Unilever is ready to defend its position as the market leader in India, signalling plans to invest heavily and consider acquisitions as competition intensifies. With a strong foothold in home and personal care segments, Hindustan Unilever (HUL), the company’s Indian arm, aims to grow by 4-5% in volume as India’s economy continues to expand.
Unilever’s Chief Financial Officer, Fernando Fernandez, emphasized the company’s commitment to maintaining its dominance during the Bernstein Strategic Decisions Conference, stating, “We have established very strong positions and are committed to defending India. I will not hesitate to invest hundreds of millions to protect our market leadership.” He also hinted at potential acquisitions to strengthen HUL’s standing in the face of increasing competition from regional and digital-first brands.

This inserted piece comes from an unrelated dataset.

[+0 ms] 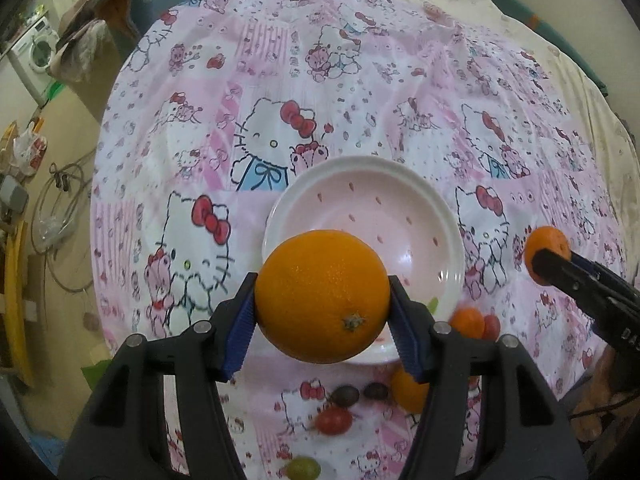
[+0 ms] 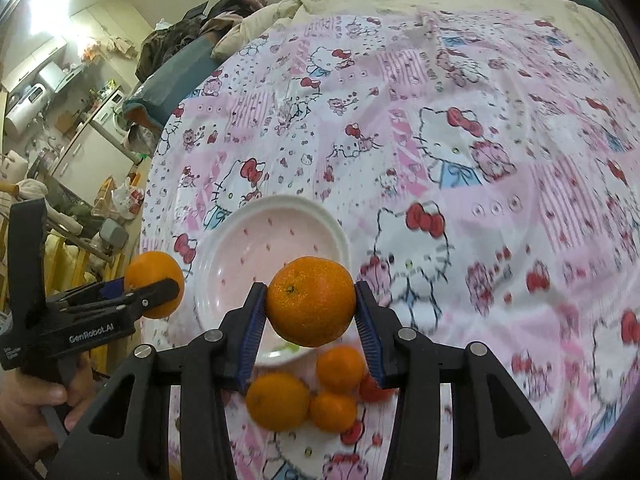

HUL remains a dominant force in India, contributing over 11% to Unilever’s global sales, making it the second-largest market after the U.S. The company leads in key categories such as soaps, shampoos, detergents, and skincare, commanding a 35-50% market share. HUL is also the country’s largest tea and malted food drink producer, although in categories like oral care and coffee, it holds the second-largest share.
Fernandez acknowledged the rising competition but remained confident, saying, “We will invest in acquisitions, if necessary, to reinforce our already powerful position.” He also highlighted HUL’s growth trajectory, noting that the company gained 200 basis points in market share since the COVID-19 pandemic, despite pressure from regional players and local brands offering lower-priced alternatives.
Unilever’s strategy for continued growth includes a focus on premiumization and diversifying distribution channels. Ecommerce, in particular, is emerging as a crucial growth driver, growing three times faster than traditional brick-and-mortar stores. The company is optimistic about India’s potential, with Fernandez stating, “India for Unilever in the last 10 years has been what China was for some of our competitors in the last 15 years.”
As HUL’s premium portfolio rises, now contributing nearly 35% of sales compared to less than 20% a few years ago, the company is poised to capture further market growth. With the Indian economy expected to grow by 5-6%, Unilever is determined to increase its volume by 4-5%, remaining laser-focused on expanding its market share.